(Beginning of Supplied records)

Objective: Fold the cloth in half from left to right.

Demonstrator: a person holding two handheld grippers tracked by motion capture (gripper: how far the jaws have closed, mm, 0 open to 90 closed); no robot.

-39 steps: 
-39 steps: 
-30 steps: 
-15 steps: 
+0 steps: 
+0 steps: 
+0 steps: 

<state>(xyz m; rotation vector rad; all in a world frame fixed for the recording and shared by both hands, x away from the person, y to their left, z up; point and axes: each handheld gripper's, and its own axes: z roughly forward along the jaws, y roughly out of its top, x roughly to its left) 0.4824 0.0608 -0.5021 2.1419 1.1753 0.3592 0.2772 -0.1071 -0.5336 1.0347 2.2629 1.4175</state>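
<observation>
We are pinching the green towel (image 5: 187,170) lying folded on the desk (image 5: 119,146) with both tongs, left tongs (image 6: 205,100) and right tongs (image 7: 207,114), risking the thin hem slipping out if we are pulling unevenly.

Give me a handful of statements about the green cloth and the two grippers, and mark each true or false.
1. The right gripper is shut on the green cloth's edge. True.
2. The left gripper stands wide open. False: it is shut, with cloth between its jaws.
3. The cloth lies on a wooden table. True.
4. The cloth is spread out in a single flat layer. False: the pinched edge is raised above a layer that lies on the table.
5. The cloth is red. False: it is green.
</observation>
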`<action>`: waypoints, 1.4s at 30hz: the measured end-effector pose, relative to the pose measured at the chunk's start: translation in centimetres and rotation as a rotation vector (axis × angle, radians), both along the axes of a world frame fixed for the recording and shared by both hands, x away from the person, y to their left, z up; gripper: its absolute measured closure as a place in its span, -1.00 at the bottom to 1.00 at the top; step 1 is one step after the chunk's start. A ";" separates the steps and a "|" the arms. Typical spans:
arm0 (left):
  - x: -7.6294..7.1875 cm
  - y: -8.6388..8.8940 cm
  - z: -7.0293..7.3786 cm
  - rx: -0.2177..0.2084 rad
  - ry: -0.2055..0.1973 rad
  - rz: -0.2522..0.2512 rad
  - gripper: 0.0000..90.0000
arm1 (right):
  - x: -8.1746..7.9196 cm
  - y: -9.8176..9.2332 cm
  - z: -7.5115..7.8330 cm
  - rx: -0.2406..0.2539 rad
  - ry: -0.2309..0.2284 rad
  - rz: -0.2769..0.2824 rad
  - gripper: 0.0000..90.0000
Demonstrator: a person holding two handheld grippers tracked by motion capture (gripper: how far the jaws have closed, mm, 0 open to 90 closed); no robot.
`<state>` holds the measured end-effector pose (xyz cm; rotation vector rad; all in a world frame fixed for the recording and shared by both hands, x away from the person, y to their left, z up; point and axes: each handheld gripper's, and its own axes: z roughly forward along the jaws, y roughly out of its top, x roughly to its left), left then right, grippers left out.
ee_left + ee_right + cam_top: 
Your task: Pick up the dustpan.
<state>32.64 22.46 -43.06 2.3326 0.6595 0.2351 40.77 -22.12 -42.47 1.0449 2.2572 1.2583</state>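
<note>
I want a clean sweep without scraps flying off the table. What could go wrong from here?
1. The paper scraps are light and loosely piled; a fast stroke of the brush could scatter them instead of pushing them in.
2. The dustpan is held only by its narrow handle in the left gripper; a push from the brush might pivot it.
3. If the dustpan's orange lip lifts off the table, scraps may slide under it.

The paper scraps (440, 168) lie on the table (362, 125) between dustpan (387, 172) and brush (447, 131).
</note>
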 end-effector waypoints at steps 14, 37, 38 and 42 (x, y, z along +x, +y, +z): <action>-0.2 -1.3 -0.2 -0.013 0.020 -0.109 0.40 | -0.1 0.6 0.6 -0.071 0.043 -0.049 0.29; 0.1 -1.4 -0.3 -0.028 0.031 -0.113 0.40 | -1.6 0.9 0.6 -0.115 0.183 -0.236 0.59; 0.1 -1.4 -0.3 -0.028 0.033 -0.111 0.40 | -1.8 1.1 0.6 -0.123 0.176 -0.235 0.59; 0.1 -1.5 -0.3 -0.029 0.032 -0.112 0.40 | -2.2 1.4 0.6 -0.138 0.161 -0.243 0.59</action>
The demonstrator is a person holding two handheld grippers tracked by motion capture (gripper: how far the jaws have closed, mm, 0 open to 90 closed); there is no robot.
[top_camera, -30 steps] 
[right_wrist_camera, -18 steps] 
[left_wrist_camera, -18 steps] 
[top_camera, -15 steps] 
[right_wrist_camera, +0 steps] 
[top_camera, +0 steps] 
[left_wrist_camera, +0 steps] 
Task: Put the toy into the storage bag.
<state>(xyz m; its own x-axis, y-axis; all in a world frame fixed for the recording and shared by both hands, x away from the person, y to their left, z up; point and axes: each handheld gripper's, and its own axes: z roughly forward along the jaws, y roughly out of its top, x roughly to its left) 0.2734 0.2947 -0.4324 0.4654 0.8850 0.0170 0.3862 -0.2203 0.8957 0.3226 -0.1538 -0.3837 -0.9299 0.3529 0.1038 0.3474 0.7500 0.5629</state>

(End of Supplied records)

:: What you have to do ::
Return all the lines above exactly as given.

:: Exercise response ::
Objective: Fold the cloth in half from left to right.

Demonstrator: a person holding two handheld grippers tracked by motion capture (gripper: how far the jaws have closed, mm, 0 open to 90 closed); no robot.

-39 steps: 
-39 steps: 
-30 steps: 
-15 steps: 
+0 steps: 
+0 steps: 
+0 steps: 

<state>(xyz m; rotation vector rad; all in a world frame fixed for the recording and shared by both hands, x away from the person, y to their left, z up; point and axes: each handheld gripper's, and its own axes: z roughly forward along the jaws, y roughly out of its top, x roughly to its left) 0.4824 0.0608 -0.5021 2.1419 1.1753 0.3592 0.2772 -0.1071 -0.5336 1.0347 2.2629 1.4175</state>
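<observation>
We are pinching the green towel (image 5: 187,170) lying folded on the desk (image 5: 119,146) with both tongs, left tongs (image 6: 205,100) and right tongs (image 7: 207,114), risking the thin hem slipping out if we are pulling unevenly.

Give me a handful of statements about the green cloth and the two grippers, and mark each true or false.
1. The right gripper is shut on the green cloth's edge. True.
2. The left gripper stands wide open. False: it is shut, with cloth between its jaws.
3. The cloth lies on a wooden table. True.
4. The cloth is spread out in a single flat layer. False: the pinched edge is raised above a layer that lies on the table.
5. The cloth is red. False: it is green.
</observation>
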`<action>`: waypoints, 1.4s at 30hz: the measured end-effector pose, relative to the pose measured at the chunk's start: translation in centimetres and rotation as a rotation vector (axis × angle, radians), both along the axes of a world frame fixed for the recording and shared by both hands, x away from the person, y to their left, z up; gripper: its absolute measured closure as a place in its span, -1.00 at the bottom to 1.00 at the top; step 1 is one step after the chunk's start. A ";" separates the steps and a "|" the arms. Typical spans:
arm0 (left):
  - x: -7.6294..7.1875 cm
  - y: -8.6388..8.8940 cm
  - z: -7.0293..7.3786 cm
  - rx: -0.2177..0.2084 rad
  - ry: -0.2055..0.1973 rad
  - rz: -0.2522..0.2512 rad
  - gripper: 0.0000..90.0000
arm1 (right):
  - x: -8.1746..7.9196 cm
  - y: -9.8176..9.2332 cm
  - z: -7.5115..7.8330 cm
  - rx: -0.2406..0.2539 rad
  - ry: -0.2309..0.2284 rad
  - rz: -0.2769..0.2824 rad
  - gripper: 0.0000..90.0000
Demonstrator: a person holding two handheld grippers tracked by motion capture (gripper: how far the jaws have closed, mm, 0 open to 90 closed); no robot.
`<state>` holds the measured end-effector pose (xyz cm; rotation vector rad; all in a world frame fixed for the recording and shared by both hands, x away from the person, y to their left, z up; point and axes: each handheld gripper's, and its own axes: z roughly forward along the jaws, y roughly out of its top, x roughly to its left), left then right, grippers left out.
ee_left + ee_right + cam_top: 
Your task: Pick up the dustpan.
<state>32.64 22.46 -43.06 2.3326 0.6595 0.2351 40.77 -22.12 -42.47 1.0449 2.2572 1.2583</state>
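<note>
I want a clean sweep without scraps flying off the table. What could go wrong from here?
1. The paper scraps are light and loosely piled; a fast stroke of the brush could scatter them instead of pushing them in.
2. The dustpan is held only by its narrow handle in the left gripper; a push from the brush might pivot it.
3. If the dustpan's orange lip lifts off the table, scraps may slide under it.

The paper scraps (440, 168) lie on the table (362, 125) between dustpan (387, 172) and brush (447, 131).
</note>
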 end-effector waypoints at steps 14, 37, 38 and 42 (x, y, z along +x, +y, +z): <action>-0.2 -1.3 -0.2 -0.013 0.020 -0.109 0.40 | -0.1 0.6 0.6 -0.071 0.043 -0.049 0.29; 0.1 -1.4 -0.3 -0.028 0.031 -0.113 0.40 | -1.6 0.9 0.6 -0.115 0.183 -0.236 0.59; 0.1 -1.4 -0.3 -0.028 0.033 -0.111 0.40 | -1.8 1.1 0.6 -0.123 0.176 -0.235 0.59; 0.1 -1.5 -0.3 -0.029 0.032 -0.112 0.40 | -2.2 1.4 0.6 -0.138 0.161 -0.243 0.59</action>
The demonstrator is a person holding two handheld grippers tracked by motion capture (gripper: how far the jaws have closed, mm, 0 open to 90 closed); there is no robot.
[top_camera, -30 steps] 
[right_wrist_camera, -18 steps] 
[left_wrist_camera, -18 steps] 
[top_camera, -15 steps] 
[right_wrist_camera, +0 steps] 
[top_camera, +0 steps] 
[left_wrist_camera, +0 steps] 
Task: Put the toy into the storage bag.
<state>(xyz m; its own x-axis, y-axis; all in a world frame fixed for the recording and shared by both hands, x away from the person, y to their left, z up; point and axes: each handheld gripper's, and its own axes: z roughly forward along the jaws, y roughly out of its top, x roughly to its left) 0.2734 0.2947 -0.4324 0.4654 0.8850 0.0170 0.3862 -0.2203 0.8957 0.3226 -0.1538 -0.3837 -0.9299 0.3529 0.1038 0.3474 0.7500 0.5629</state>

This response is complete, and nothing else is pending.